■ INSTRUCTIONS TO FOLLOW
Write only the number of lines in the entries that hold the string "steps".

• • •

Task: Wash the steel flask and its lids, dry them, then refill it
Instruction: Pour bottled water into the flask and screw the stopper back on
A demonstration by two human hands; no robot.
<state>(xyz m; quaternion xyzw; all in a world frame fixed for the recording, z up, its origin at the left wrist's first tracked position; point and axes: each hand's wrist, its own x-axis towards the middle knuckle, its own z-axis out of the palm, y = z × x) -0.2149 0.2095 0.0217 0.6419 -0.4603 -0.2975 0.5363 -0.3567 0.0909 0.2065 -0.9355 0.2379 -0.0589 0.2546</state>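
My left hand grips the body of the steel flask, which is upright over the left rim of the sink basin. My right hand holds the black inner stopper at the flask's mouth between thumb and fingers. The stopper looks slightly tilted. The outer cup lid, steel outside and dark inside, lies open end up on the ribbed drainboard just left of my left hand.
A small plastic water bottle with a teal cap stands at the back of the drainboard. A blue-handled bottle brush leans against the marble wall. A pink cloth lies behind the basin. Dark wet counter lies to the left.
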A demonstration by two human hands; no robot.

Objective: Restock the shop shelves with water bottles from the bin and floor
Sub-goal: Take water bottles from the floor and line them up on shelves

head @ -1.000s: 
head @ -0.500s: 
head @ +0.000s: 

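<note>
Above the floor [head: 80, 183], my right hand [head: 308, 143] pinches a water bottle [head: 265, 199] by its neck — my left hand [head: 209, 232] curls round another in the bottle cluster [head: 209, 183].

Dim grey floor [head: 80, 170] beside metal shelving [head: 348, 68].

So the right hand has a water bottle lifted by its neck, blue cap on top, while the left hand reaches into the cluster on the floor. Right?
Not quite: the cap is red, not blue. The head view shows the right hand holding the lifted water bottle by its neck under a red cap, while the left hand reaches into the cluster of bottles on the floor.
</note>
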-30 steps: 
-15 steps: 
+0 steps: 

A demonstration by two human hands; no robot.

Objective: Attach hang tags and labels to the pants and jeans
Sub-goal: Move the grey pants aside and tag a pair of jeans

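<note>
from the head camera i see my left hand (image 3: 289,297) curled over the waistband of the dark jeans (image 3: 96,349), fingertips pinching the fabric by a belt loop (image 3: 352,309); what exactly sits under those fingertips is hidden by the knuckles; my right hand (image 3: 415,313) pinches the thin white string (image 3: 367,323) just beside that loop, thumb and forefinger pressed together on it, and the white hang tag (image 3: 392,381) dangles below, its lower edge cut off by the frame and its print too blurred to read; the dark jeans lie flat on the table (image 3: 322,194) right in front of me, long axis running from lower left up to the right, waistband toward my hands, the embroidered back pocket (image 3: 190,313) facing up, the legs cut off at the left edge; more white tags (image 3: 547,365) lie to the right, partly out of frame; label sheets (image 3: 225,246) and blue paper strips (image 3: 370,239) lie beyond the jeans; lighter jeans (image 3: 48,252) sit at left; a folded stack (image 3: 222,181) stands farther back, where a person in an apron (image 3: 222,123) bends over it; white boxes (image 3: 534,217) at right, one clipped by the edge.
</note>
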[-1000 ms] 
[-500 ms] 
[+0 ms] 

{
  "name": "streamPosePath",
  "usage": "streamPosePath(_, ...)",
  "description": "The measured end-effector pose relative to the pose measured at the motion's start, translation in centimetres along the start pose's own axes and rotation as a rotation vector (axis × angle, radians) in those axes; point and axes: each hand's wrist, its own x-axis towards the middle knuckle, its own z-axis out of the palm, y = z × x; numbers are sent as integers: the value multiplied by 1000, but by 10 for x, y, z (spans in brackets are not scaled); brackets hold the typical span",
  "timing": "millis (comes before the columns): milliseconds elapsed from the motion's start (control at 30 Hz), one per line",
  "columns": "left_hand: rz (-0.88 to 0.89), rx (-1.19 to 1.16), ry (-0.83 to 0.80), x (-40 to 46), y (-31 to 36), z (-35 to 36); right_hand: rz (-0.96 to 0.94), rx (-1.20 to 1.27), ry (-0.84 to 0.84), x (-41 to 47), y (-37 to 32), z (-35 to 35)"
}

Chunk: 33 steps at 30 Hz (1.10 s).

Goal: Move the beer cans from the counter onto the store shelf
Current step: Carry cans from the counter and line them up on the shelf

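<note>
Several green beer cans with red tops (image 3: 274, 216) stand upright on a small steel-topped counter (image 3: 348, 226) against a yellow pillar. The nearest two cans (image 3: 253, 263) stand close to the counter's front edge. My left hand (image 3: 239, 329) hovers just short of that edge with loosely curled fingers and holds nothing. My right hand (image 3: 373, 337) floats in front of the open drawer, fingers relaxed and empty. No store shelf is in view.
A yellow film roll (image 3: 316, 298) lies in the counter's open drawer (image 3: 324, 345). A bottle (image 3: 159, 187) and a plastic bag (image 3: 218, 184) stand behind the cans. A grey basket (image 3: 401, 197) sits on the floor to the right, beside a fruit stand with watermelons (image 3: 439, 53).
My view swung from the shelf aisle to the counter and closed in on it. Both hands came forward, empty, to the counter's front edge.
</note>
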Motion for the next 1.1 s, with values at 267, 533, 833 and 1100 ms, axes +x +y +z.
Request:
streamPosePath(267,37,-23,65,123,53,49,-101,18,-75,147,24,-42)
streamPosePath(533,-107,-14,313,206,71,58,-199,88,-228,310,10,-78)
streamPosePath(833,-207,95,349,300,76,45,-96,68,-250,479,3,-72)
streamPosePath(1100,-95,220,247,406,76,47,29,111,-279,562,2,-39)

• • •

■ SOLUTION TO THE EXERCISE
4